Like other areas of work in the CARICOM integration process, the implementation and operation of the Single Market and Economy are being undertaken by a number of stakeholders; principal among them are the CARICOM Secretariat, Members States and Community Institutions. At the CARICOM Secretariat, the Development and Operation of the CSME Work Programme seeks to develop, articulate, implement and harmonise policies and programmes throughout the Community, so that people of the Community could enjoy the stated benefits of the CSME. 
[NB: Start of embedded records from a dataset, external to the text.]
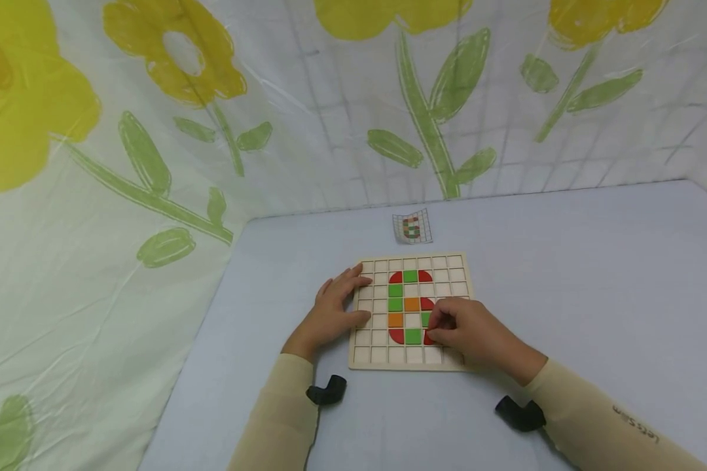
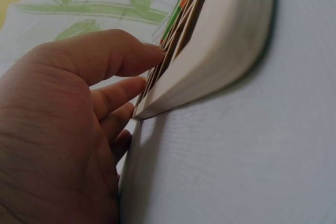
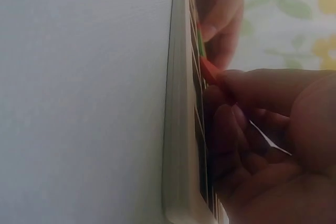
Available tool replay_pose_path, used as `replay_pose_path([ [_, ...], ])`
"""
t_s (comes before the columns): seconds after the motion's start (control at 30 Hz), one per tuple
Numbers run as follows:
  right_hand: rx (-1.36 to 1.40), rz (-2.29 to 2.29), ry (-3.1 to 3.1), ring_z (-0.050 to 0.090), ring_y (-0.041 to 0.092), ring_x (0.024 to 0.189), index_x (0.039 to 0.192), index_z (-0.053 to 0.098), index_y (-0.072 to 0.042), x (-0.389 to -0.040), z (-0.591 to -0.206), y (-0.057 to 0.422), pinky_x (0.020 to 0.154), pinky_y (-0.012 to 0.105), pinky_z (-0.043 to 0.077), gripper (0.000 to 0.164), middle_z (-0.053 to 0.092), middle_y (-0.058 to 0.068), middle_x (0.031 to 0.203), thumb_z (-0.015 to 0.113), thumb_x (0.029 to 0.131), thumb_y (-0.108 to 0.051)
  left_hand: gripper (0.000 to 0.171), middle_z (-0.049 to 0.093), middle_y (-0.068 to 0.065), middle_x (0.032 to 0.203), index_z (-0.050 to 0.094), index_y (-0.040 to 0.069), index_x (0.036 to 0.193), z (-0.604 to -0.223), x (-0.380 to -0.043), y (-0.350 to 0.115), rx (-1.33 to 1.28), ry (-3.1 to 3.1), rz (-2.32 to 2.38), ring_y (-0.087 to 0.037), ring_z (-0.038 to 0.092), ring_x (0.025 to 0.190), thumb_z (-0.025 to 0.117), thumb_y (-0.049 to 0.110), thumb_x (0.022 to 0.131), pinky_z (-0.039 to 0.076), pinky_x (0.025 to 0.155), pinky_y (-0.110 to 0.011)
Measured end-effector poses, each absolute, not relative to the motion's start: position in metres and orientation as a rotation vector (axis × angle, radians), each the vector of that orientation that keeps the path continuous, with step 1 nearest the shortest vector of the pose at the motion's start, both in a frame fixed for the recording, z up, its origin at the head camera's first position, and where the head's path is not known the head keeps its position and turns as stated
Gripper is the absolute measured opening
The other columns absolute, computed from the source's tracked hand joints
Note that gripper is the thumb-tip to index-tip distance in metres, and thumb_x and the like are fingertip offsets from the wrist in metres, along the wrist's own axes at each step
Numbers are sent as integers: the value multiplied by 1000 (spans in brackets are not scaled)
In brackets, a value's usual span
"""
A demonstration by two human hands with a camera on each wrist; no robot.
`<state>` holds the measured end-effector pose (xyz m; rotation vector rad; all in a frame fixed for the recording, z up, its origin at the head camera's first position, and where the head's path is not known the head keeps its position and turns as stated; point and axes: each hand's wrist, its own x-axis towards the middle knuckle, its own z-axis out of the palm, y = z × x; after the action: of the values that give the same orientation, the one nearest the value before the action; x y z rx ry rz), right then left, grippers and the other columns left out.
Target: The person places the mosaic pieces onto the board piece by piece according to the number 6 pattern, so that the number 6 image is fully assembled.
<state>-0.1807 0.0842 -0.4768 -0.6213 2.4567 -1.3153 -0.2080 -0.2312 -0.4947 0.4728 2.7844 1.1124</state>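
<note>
A pale wooden grid board (image 1: 362, 355) lies on the table, with red, green and orange tiles forming a pattern in its cells. My right hand (image 1: 477, 330) pinches a red tile (image 3: 211, 72) between thumb and finger. The tile is tilted, its edge right at the grid, at the pattern's lower right corner. Close by are a green tile (image 1: 413, 337) and a curved red tile (image 1: 396, 336) in the same row. My left hand (image 1: 332, 307) rests at the board's left edge, fingers extended, thumb (image 2: 121, 51) over the rim.
Behind the board lies a small paper card (image 1: 412, 227) printed with a similar coloured pattern on a grid. A flower-printed curtain (image 1: 330, 131) hangs along the back and left of the white table (image 1: 595, 275). Black wrist pieces (image 1: 328, 390) sit by both sleeves.
</note>
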Motion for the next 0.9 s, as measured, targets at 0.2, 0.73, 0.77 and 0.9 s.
replay_pose_path([
  [0.2, -620, -1343, 2460, 62, 19, 82, 95, 70, -15, -179, -476, 86, 71, 32, 54, 11, 66, -4, 87, 79, 101, -13, 65, 30, 8, 176, 61, 19, 153, -495, -208, -230, 462, 2785, 1110, -14, 19, 163, 76, 26, 91, 1, 129, -50],
  [0.73, -639, -1454, 2441, 63, 20, 84, 98, 71, -15, -176, -476, 90, 75, 34, 53, 7, 68, -2, 90, 74, 104, -14, 65, 30, 7, 176, 61, 18, 153, -497, -208, -227, 457, 2780, 1112, -14, 18, 163, 77, 27, 91, 1, 129, -48],
  [0.77, -638, -1459, 2436, 63, 20, 84, 99, 71, -15, -177, -476, 91, 76, 34, 54, 6, 69, -2, 90, 74, 104, -13, 65, 30, 7, 176, 61, 18, 153, -497, -208, -227, 456, 2778, 1117, -14, 19, 163, 77, 26, 90, 1, 129, -48],
  [0.9, -641, -1473, 2422, 63, 20, 85, 100, 72, -16, -178, -478, 92, 76, 34, 54, 5, 70, -2, 92, 75, 105, -17, 65, 31, 7, 176, 61, 18, 152, -498, -207, -228, 450, 2770, 1125, -14, 19, 163, 78, 26, 90, 2, 129, -47],
])
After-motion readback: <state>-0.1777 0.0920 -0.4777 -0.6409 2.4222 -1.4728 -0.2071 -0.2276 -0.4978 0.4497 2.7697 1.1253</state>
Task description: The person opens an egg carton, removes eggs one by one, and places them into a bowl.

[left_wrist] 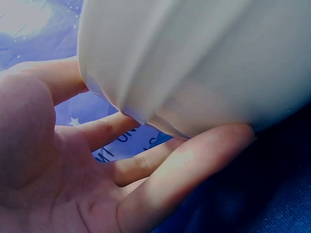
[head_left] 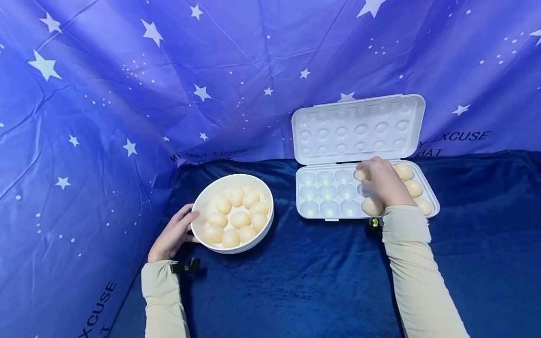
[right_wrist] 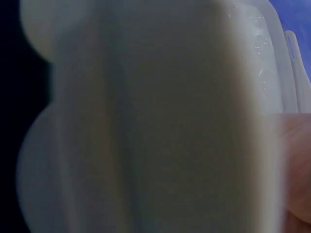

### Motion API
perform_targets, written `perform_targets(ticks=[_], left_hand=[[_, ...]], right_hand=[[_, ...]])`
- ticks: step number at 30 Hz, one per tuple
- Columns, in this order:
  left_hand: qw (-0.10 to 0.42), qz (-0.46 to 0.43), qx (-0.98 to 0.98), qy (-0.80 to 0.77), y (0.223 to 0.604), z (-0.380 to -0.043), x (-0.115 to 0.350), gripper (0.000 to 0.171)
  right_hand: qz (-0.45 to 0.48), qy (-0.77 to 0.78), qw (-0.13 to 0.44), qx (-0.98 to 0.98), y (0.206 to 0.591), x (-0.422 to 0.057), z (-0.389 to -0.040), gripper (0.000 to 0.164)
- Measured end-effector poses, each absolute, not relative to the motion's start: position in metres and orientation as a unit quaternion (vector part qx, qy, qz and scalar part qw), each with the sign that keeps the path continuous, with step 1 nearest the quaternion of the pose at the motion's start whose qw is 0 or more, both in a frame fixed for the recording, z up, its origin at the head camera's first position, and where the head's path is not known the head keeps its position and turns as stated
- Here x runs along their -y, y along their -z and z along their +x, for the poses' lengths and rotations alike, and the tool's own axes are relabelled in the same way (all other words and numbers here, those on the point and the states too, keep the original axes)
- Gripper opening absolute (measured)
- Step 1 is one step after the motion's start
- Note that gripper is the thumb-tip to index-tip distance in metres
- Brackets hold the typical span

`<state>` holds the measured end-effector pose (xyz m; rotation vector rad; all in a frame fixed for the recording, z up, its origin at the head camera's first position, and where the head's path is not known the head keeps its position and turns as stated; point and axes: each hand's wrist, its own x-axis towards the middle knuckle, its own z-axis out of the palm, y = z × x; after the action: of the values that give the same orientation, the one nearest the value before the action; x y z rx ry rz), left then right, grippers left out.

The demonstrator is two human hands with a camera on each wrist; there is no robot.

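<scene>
In the head view my left hand (head_left: 175, 232) grips the left side of a white bowl (head_left: 195, 203), thumb at the rim and the other fingers against the outer wall. Several pale eggs (head_left: 240, 219) lie inside the bowl. The left wrist view shows the fingers (left_wrist: 194, 165) on its ribbed side. To the right, my right hand (head_left: 384, 180) pinches an egg (head_left: 361, 175) over the back row of an open white egg box (head_left: 301, 217). Another egg (head_left: 372, 206) sits in the front row just below that hand. A blurred pale surface fills most of the right wrist view.
Three eggs (head_left: 413, 188) fill the box's right-hand column, partly behind my right wrist. The box's dimpled lid (head_left: 359, 129) stands raised at the back, near a purple star-patterned cloth (head_left: 236, 56). Dark blue cloth (head_left: 296, 281) covers the table.
</scene>
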<state>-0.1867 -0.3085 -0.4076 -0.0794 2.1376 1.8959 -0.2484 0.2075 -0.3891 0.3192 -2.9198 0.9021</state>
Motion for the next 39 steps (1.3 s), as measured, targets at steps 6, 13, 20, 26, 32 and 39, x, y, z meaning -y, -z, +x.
perform_targets(ticks=[6,13,20,26,32,39], left_hand=[[0.142,-0.028,-0.738,-0.659,0.408,-0.187,0.308,0.027],[0.14,-0.031,-0.738,-0.659,0.406,-0.186,0.31,0.026],[0.142,-0.023,-0.74,-0.657,0.406,-0.186,0.311,0.026],[0.143,-0.023,-0.742,-0.654,0.408,-0.188,0.31,0.019],[0.143,-0.02,-0.742,-0.655,0.407,-0.188,0.309,0.021],[0.144,-0.027,-0.743,-0.653,0.407,-0.186,0.309,0.029]], right_hand=[[0.105,-0.29,0.063,0.949,0.395,-0.207,-0.25,0.042],[0.114,-0.285,0.078,0.949,0.396,-0.207,-0.252,0.037],[0.107,-0.298,0.088,0.944,0.396,-0.212,-0.252,0.028],[0.104,-0.309,0.093,0.941,0.392,-0.214,-0.25,0.026],[0.107,-0.314,0.099,0.938,0.384,-0.213,-0.248,0.03],[0.136,-0.328,0.118,0.927,0.375,-0.205,-0.242,0.036]])
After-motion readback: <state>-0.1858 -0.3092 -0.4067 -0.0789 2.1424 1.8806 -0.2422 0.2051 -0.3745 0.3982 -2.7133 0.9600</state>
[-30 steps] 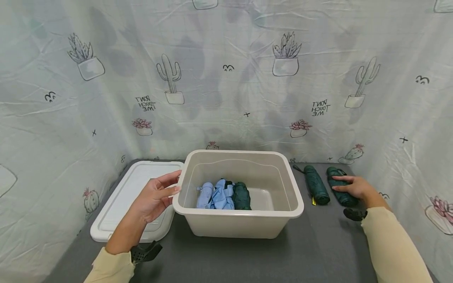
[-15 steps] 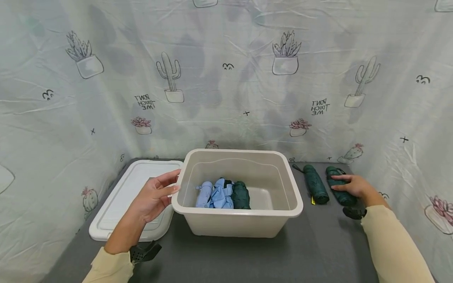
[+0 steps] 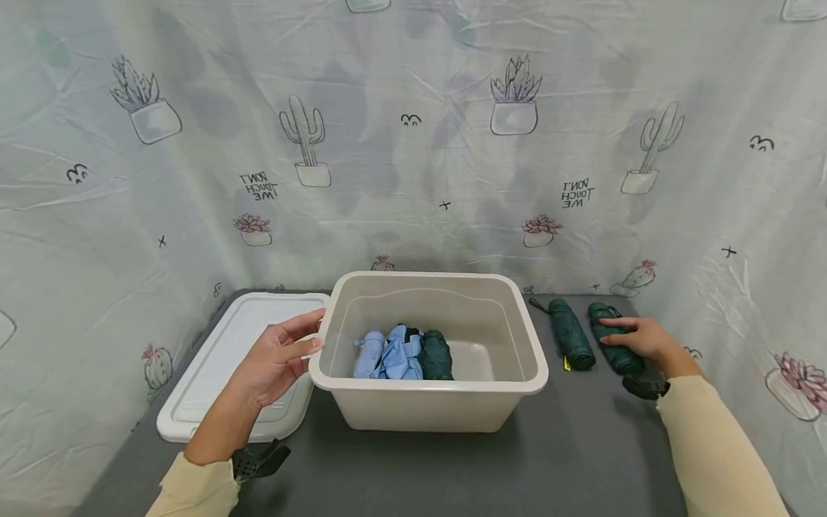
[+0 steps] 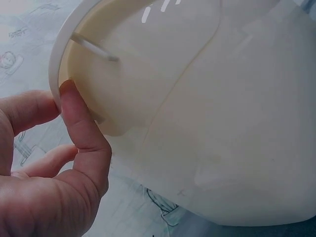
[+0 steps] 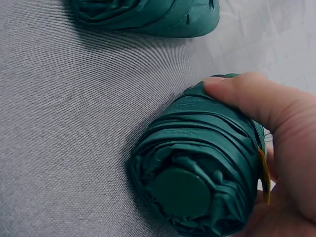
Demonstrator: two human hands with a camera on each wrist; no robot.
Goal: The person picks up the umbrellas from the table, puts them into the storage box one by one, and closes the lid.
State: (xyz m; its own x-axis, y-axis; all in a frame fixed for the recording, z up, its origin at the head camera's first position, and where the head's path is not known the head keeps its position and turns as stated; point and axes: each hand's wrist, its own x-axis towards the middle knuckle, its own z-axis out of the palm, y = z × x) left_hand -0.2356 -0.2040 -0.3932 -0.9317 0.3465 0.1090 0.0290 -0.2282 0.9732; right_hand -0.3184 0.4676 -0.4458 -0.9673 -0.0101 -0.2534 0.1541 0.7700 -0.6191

D. Some of the likely Items on the Agenda 

Suffice it to say that the Agendas for meetings of the Conference are not public documents however, at their Regular Meeting in July in Jamaica, CARICOM Heads agreed that the Prime Ministerial Sub-Committee (PMSC) on the CSME would meet quarterly to guide and invigorate the implementation process.  The first such Meeting was held in September 2018 and emphasis was placed on what is practical and achievable over the next twelve (12) months.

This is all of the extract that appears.